(Data entries)
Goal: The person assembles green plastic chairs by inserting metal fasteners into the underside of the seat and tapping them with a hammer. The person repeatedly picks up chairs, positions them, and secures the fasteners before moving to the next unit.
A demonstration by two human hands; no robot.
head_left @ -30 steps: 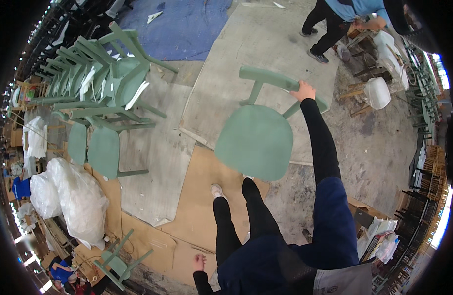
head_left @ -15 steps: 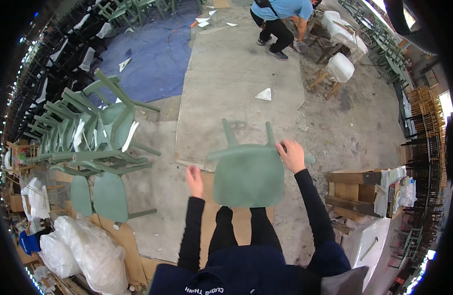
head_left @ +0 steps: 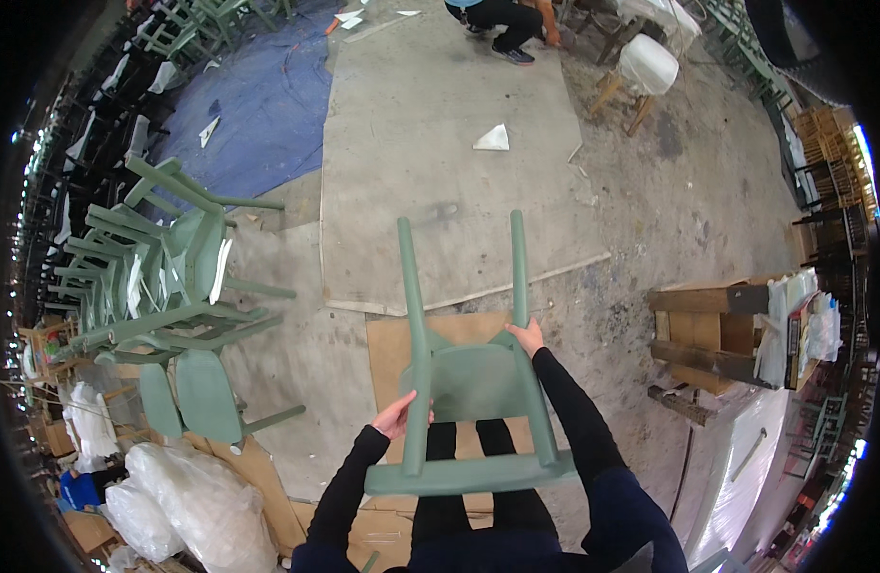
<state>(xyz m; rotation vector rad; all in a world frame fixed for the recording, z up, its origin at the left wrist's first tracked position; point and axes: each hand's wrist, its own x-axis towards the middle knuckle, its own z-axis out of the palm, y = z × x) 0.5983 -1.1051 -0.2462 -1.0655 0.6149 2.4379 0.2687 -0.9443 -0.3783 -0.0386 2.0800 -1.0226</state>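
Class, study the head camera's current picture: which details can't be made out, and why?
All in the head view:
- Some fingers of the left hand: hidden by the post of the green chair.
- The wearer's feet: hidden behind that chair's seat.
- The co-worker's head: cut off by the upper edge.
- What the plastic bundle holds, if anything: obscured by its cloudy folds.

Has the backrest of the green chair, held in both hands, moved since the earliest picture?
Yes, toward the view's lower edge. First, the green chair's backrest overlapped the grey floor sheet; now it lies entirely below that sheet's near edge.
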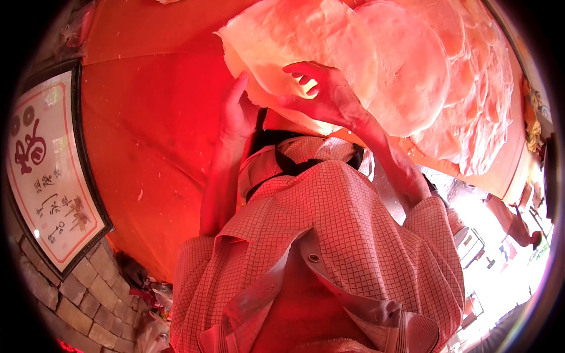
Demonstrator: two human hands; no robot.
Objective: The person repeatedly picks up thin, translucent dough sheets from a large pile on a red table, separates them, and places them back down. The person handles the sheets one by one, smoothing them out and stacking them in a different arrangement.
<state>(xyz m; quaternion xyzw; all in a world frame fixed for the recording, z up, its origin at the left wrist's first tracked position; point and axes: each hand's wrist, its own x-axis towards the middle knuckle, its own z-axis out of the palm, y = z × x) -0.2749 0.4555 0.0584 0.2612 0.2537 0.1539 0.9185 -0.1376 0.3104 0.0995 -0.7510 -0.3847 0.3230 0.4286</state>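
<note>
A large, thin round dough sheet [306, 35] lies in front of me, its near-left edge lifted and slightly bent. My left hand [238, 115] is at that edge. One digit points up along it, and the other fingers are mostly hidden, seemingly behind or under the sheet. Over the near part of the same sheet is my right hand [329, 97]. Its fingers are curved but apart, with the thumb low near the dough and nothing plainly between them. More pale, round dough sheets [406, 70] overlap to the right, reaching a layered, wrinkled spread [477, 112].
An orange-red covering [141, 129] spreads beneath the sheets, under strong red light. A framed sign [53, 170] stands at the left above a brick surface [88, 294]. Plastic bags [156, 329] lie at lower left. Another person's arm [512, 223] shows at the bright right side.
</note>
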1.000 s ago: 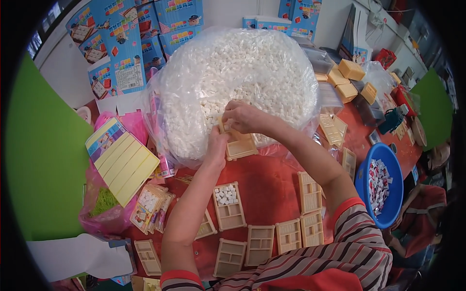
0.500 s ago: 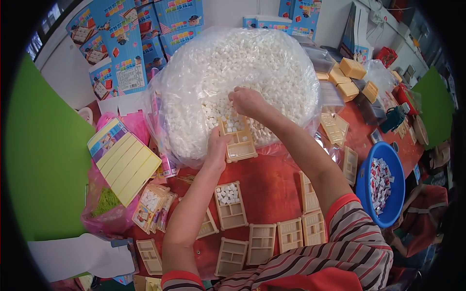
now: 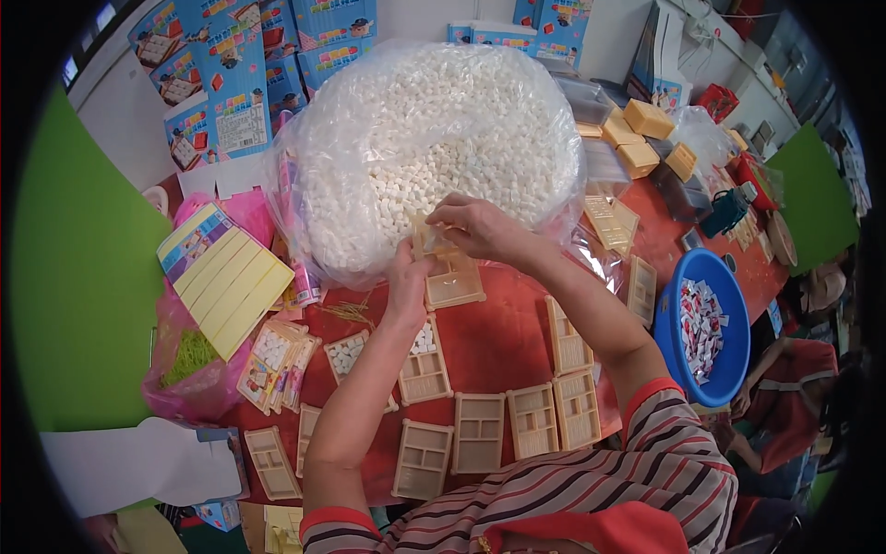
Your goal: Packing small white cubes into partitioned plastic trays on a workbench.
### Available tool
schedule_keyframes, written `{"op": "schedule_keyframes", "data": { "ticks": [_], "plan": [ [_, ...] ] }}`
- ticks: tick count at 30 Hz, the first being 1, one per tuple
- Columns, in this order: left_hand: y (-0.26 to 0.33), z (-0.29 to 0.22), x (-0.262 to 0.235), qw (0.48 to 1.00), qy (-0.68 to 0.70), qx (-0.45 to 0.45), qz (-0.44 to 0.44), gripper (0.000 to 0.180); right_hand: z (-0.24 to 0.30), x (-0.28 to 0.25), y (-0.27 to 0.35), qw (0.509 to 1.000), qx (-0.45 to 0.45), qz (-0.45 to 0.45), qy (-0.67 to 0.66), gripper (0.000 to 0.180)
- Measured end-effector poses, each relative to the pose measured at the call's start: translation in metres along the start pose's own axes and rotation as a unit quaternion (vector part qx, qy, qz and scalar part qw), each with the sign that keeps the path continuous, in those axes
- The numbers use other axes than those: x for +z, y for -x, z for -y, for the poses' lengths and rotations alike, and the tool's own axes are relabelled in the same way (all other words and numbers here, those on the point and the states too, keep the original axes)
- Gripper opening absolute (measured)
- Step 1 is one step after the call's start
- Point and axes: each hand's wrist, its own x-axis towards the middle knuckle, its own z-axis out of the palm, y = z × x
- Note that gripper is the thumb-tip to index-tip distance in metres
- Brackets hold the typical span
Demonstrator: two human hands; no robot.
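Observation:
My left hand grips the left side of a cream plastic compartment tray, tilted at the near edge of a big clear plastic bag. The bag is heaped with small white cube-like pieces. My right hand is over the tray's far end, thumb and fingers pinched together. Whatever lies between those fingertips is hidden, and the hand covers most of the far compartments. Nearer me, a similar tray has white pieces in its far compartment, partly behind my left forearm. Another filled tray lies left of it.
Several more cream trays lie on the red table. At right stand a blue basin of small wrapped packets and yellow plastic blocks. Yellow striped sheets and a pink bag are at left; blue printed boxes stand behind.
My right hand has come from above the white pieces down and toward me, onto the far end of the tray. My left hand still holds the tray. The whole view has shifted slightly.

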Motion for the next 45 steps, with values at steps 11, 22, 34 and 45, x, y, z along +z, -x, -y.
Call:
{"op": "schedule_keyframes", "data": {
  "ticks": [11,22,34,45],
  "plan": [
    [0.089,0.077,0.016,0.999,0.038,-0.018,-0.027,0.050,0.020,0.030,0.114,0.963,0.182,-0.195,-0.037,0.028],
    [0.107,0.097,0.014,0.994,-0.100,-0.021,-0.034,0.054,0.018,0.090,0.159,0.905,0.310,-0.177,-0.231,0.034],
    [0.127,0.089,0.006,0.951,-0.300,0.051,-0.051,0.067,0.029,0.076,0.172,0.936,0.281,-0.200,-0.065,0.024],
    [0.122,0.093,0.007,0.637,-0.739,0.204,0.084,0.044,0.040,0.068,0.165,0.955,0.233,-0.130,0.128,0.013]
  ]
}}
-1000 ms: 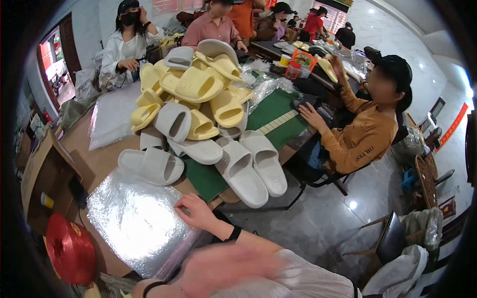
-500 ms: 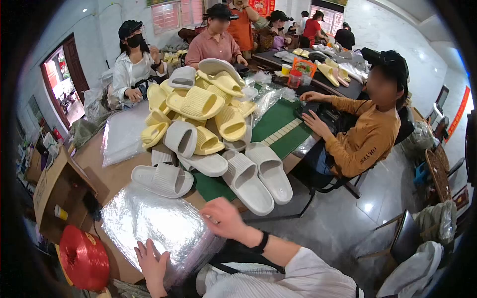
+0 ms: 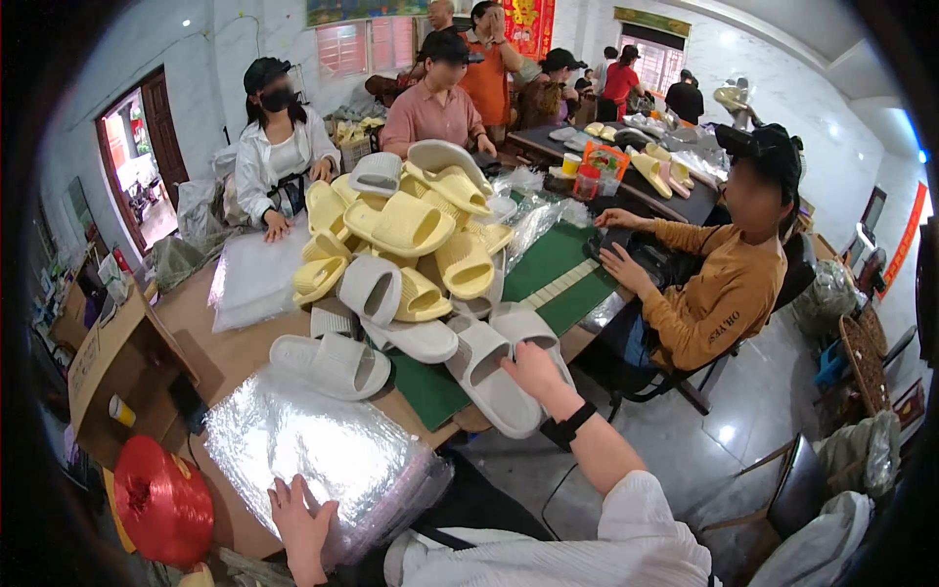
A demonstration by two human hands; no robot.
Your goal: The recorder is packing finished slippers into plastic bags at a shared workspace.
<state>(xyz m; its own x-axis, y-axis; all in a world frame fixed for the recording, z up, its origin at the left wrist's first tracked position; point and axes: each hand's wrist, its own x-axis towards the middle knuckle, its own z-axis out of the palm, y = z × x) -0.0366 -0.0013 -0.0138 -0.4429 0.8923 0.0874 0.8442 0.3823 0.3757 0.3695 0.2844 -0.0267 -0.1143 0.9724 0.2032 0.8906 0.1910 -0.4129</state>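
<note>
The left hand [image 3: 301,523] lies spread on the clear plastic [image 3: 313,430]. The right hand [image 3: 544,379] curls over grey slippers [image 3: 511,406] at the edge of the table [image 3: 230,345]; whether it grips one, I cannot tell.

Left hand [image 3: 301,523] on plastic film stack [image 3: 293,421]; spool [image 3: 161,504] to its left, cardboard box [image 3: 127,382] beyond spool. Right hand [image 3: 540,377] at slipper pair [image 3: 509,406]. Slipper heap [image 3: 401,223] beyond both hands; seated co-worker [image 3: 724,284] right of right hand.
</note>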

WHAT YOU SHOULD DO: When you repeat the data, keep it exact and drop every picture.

TASK RESPONSE:
Goal: The person assembles green plastic chairs by inserting metal fasteners into the underside of the seat and tapping them with a hammer. The person repeatedly picks up chairs, positions them, and secures the fasteners before moving to the next unit.
A demonstration by two human hands; no robot.
head_left @ -30 steps: 
head_left @ -15 steps: 
head_left @ +0 steps: 
<state>(xyz m; rotation vector rad; all in a world frame fixed for the recording, z up, its origin at the left wrist's first tracked position; point and axes: each hand's wrist, its own x-axis towards the middle knuckle, its own z-axis out of the palm, y = z × x) 0.5983 -1.1051 -0.2462 -1.0655 0.6149 2.4379 0.2687 -0.9443 -0.3783 -0.0386 2.0800 -1.0226</state>
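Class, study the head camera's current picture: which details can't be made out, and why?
All in the head view:
- Some fingers of the left hand: hidden by the post of the green chair.
- The wearer's feet: hidden behind that chair's seat.
- The co-worker's head: cut off by the upper edge.
- What the plastic bundle holds, if anything: obscured by its cloudy folds.

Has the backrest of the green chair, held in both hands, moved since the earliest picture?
Yes, toward the view's lower edge. First, the green chair's backrest overlapped the grey floor sheet; now it lies entirely below that sheet's near edge.
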Demonstrator: two human hands; no robot.
Objective: The person repeatedly picks up thin, translucent dough sheets from a large pile on a red table, separates them, and places them back down. The person handles the sheets one by one, smoothing them out and stacking them in a different arrangement.
<state>(xyz m; quaternion xyzw; all in a world frame fixed for the recording, z up, its origin at the left wrist's first tracked position; point and axes: each hand's wrist, its own x-axis towards the middle knuckle, its own z-axis out of the palm, y = z × x) -0.2749 0.4555 0.0584 0.2612 0.2537 0.1539 0.9185 -0.1376 0.3104 0.0995 -0.7510 -0.3847 0.3230 0.4286</state>
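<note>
A large, thin round dough sheet [306, 35] lies in front of me, its near-left edge lifted and slightly bent. My left hand [238, 115] is at that edge. One digit points up along it, and the other fingers are mostly hidden, seemingly behind or under the sheet. Over the near part of the same sheet is my right hand [329, 97]. Its fingers are curved but apart, with the thumb low near the dough and nothing plainly between them. More pale, round dough sheets [406, 70] overlap to the right, reaching a layered, wrinkled spread [477, 112].
An orange-red covering [141, 129] spreads beneath the sheets, under strong red light. A framed sign [53, 170] stands at the left above a brick surface [88, 294]. Plastic bags [156, 329] lie at lower left. Another person's arm [512, 223] shows at the bright right side.
</note>
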1.000 s ago: 
0.500 s ago: 
now: 
Your goal: Packing small white cubes into partitioned plastic trays on a workbench.
### Available tool
schedule_keyframes, written `{"op": "schedule_keyframes", "data": { "ticks": [_], "plan": [ [_, ...] ] }}`
- ticks: tick count at 30 Hz, the first being 1, one per tuple
- Columns, in this order: left_hand: y (-0.26 to 0.33), z (-0.29 to 0.22), x (-0.262 to 0.235), qw (0.48 to 1.00), qy (-0.68 to 0.70), qx (-0.45 to 0.45), qz (-0.44 to 0.44), gripper (0.000 to 0.180); right_hand: z (-0.24 to 0.30), x (-0.28 to 0.25), y (-0.27 to 0.35), qw (0.509 to 1.000), qx (-0.45 to 0.45), qz (-0.45 to 0.45), qy (-0.67 to 0.66), gripper (0.000 to 0.180)
- Measured end-effector poses, each relative to the pose measured at the call's start: translation in metres along the start pose's own axes and rotation as a unit quaternion (vector part qx, qy, qz and scalar part qw), each with the sign that keeps the path continuous, in those axes
- The numbers use other axes than those: x for +z, y for -x, z for -y, for the poses' lengths and rotations alike, and the tool's own axes are relabelled in the same way (all other words and numbers here, those on the point and the states too, keep the original axes)
- Gripper opening absolute (measured)
- Step 1 is one step after the call's start
- Point and axes: each hand's wrist, its own x-axis towards the middle knuckle, its own z-axis out of the palm, y = z × x
- Note that gripper is the thumb-tip to index-tip distance in metres
- Brackets hold the typical span
Demonstrator: two human hands; no robot.
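Observation:
My left hand grips the left side of a cream plastic compartment tray, tilted at the near edge of a big clear plastic bag. The bag is heaped with small white cube-like pieces. My right hand is over the tray's far end, thumb and fingers pinched together. Whatever lies between those fingertips is hidden, and the hand covers most of the far compartments. Nearer me, a similar tray has white pieces in its far compartment, partly behind my left forearm. Another filled tray lies left of it.
Several more cream trays lie on the red table. At right stand a blue basin of small wrapped packets and yellow plastic blocks. Yellow striped sheets and a pink bag are at left; blue printed boxes stand behind.
My right hand has come from above the white pieces down and toward me, onto the far end of the tray. My left hand still holds the tray. The whole view has shifted slightly.
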
Motion for the next 45 steps, with values at steps 11, 22, 34 and 45, x, y, z along +z, -x, -y.
Call:
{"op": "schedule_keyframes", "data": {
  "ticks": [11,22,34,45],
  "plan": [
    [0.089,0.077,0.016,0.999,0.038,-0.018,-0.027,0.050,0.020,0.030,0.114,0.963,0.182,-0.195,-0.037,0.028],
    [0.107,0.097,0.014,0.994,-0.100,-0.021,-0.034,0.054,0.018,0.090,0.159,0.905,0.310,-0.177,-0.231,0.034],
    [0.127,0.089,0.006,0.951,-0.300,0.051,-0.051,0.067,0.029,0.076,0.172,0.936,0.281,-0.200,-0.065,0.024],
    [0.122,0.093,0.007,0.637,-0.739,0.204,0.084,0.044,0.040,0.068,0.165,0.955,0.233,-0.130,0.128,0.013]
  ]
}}
-1000 ms: 
-500 ms: 
+0 ms: 
A demonstration by two human hands; no robot.
Your goal: The recorder is packing finished slippers into plastic bags at a shared workspace.
<state>(xyz m; its own x-axis, y-axis; all in a world frame fixed for the recording, z up, its origin at the left wrist's first tracked position; point and axes: each hand's wrist, its own x-axis towards the middle knuckle, its own z-axis out of the palm, y = z × x) -0.0366 -0.0013 -0.0138 -0.4429 0.8923 0.0874 0.8442 0.3823 0.3757 0.3695 0.2844 -0.0267 -0.1143 0.9724 0.2032 0.8906 0.1910 -0.4129</state>
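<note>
The left hand [image 3: 301,523] lies spread on the clear plastic [image 3: 313,430]. The right hand [image 3: 544,379] curls over grey slippers [image 3: 511,406] at the edge of the table [image 3: 230,345]; whether it grips one, I cannot tell.

Left hand [image 3: 301,523] on plastic film stack [image 3: 293,421]; spool [image 3: 161,504] to its left, cardboard box [image 3: 127,382] beyond spool. Right hand [image 3: 540,377] at slipper pair [image 3: 509,406]. Slipper heap [image 3: 401,223] beyond both hands; seated co-worker [image 3: 724,284] right of right hand.
</note>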

What has been written here completes the answer.